You... You tied him up with both his hands. But they can't split on me, not with their silver. I never forced you. I don't I am a man of honour. [mimicking], I am a man of honour. Mine would be louder. Stop this, don't rake up the past. JENNY SEALEY: Different again, so if the maid is not voicing over for Robert, his voice is his voice, but you can play around with that, the maid is like, man of honour! She forced you, she is commenting and you start to get really under the skin of the maid! If you, you all know Robert has a different voice pattern you do have to look and engage to get your ears around it. How sexy is that? Look. I am in heaven, that is what my rehearsal is like, I have a thrill everyday. I would like to say thank you to my actors [applause] It is just a glimpse of the world I have and how bloody lucky I am. Sometimes I can be a selfish pig, I don't want anyone else to be doing it. I love it for me, but actually no. Come on, theatre is about interpreting, it is about being different, it is about being. It is about really challenging the fore and it is about being accessible. Missing out on a whole diversity of audience by not engaging with the things I am able to engage with. So, come with massive open arms and start playing with it. You will be amazed at the process, you really will be. This conference I have already said we have to unpick all of this; it has to be the final one.

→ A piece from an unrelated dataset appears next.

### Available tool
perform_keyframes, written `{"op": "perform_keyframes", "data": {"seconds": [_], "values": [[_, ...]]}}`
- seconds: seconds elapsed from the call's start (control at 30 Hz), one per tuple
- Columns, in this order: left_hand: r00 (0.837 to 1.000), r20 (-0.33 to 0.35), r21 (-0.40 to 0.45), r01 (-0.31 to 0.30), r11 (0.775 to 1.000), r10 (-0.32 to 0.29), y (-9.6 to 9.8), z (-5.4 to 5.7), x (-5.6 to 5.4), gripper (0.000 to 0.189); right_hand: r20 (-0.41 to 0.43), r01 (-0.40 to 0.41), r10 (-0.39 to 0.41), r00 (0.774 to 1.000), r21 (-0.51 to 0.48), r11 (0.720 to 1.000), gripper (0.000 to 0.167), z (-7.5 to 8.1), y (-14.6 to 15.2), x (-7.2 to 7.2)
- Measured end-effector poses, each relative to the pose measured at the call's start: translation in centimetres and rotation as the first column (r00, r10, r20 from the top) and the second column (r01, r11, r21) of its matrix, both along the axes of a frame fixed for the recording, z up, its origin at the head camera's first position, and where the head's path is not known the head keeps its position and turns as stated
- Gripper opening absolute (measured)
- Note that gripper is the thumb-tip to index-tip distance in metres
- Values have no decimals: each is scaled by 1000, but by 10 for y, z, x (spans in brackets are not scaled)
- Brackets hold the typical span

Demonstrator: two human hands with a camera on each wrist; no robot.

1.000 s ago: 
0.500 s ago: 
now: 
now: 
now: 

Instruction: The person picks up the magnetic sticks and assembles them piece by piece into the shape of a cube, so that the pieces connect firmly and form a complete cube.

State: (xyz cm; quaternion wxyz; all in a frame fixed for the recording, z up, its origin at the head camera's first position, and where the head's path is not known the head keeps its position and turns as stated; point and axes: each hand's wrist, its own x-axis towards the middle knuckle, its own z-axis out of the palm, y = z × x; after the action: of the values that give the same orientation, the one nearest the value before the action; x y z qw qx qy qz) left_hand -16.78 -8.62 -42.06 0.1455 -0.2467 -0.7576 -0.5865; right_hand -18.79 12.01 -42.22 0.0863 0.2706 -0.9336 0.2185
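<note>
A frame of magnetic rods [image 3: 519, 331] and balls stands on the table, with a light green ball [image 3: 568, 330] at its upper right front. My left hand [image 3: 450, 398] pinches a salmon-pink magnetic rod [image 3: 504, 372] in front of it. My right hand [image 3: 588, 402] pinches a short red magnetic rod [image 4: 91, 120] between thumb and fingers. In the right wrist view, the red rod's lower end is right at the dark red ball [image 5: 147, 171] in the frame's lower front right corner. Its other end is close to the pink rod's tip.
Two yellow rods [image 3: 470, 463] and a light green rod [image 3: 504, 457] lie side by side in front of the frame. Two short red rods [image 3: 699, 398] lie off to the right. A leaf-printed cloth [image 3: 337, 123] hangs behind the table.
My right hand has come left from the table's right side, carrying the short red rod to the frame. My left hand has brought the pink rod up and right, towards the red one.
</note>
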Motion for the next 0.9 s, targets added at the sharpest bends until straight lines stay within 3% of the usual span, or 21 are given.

We have to be brutally honest with each other. If someone said, what is the point of working with disabled artists, that play is not for disabled people? Shakespeare didn't say Juliette was a wheelchair user, what if she is? Stop making everything a problem and on a final note, come and see Graeae's


production, shamelessly plugging this Febraury of Reasons to be Cheerful. It is really is a reason to be cheerful. Disabled and nondisabled cast and band. So much fun. Jude next to me, she plays Debbie who does the dancing, she dances, sings, the whole lot. She could do a one woman show. But it is going to be on at the Rep. We have to make theatre for everybody, that is what it is, it is for people. We are people. So, March 20th to 24th March, see you all there, have a fantastic conference and thank you for listening to me burble.